EXERCISE DIRECTIONS: Find the line containing "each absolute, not" in the records below. Copy exactly that line and each one after it, ending at the line containing "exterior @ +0", and nothing more.

┄┄┄┄┄┄┄┄┄┄

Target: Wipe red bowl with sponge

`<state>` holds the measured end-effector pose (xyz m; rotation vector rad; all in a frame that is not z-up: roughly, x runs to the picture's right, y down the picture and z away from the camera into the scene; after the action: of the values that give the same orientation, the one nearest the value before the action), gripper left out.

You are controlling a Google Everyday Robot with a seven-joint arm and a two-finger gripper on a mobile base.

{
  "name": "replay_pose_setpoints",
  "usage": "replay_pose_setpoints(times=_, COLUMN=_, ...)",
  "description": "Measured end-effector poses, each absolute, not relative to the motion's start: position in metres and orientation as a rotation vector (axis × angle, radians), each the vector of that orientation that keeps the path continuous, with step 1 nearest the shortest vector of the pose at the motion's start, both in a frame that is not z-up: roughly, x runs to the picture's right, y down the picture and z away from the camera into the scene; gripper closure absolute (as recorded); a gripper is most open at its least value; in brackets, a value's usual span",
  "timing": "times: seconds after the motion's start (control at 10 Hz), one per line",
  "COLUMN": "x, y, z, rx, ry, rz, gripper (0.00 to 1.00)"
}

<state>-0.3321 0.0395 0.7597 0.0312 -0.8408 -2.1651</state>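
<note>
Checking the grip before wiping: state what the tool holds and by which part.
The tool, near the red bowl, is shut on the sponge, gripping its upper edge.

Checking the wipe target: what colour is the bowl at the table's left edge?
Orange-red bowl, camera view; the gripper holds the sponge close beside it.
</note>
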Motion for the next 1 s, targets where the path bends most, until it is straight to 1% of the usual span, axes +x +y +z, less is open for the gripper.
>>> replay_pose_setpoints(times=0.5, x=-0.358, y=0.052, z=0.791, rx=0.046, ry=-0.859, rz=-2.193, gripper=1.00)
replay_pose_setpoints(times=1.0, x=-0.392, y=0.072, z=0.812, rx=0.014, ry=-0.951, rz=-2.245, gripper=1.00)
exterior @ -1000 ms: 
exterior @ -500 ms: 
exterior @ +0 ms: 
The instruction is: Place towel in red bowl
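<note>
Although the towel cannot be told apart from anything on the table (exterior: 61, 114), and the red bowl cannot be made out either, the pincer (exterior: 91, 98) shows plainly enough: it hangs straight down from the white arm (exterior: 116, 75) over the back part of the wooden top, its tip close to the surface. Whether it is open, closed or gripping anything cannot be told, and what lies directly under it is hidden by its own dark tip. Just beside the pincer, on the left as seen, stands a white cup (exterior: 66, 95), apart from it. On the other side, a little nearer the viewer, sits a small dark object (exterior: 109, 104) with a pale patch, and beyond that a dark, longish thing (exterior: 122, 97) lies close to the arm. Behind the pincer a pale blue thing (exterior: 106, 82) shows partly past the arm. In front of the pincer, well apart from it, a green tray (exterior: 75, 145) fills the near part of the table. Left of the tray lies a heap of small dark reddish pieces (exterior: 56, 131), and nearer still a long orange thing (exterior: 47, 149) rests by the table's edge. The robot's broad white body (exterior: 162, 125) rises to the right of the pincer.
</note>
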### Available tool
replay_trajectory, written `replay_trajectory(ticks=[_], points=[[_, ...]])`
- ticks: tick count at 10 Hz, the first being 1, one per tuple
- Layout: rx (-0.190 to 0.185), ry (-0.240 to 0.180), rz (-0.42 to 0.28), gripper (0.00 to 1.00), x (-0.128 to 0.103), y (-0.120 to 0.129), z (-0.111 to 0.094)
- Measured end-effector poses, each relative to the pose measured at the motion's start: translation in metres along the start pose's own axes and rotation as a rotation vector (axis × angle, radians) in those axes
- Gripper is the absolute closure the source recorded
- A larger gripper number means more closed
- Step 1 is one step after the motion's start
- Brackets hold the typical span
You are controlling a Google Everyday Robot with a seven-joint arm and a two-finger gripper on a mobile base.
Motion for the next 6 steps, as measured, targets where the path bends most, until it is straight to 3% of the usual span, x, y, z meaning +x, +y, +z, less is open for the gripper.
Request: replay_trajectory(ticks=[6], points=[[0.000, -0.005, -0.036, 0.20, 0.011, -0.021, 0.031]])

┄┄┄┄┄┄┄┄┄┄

RESULT OF THIS EXERCISE:
  "description": "Measured end-effector poses, each absolute, not relative to the motion's start: position in metres and orientation as a rotation vector (axis × angle, radians), each the vector of that orientation that keeps the path continuous, with step 1 nearest the shortest vector of the pose at the motion's start, both in a frame that is not z-up: roughly, x runs to the picture's right, y down the picture and z away from the camera into the scene; gripper closure absolute (as recorded); a gripper is most open at its least value; in brackets, a value's usual span",
  "timing": "times: seconds after the motion's start (control at 10 Hz), one per line",
  "COLUMN": "x, y, z, rx, ry, rz, gripper (0.00 to 1.00)"
}

<state>-0.3321 0.0395 0.7597 0.0312 -0.8408 -2.1651</state>
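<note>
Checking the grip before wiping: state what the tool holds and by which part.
The tool, near the red bowl, is shut on the sponge, gripping its upper edge.

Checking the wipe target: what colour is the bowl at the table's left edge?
Orange-red bowl, camera view; the gripper holds the sponge close beside it.
</note>
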Motion for the next 1 s, targets where the path bends most, until it is straight to 1% of the usual span, axes +x +y +z, less is open for the gripper.
>>> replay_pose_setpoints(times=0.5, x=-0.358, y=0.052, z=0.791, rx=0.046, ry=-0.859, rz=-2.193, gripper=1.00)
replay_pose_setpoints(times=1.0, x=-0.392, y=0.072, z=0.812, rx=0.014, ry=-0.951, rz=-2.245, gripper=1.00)
exterior @ -1000 ms: 
exterior @ -500 ms: 
exterior @ +0 ms: 

Nothing remains to be added to the exercise.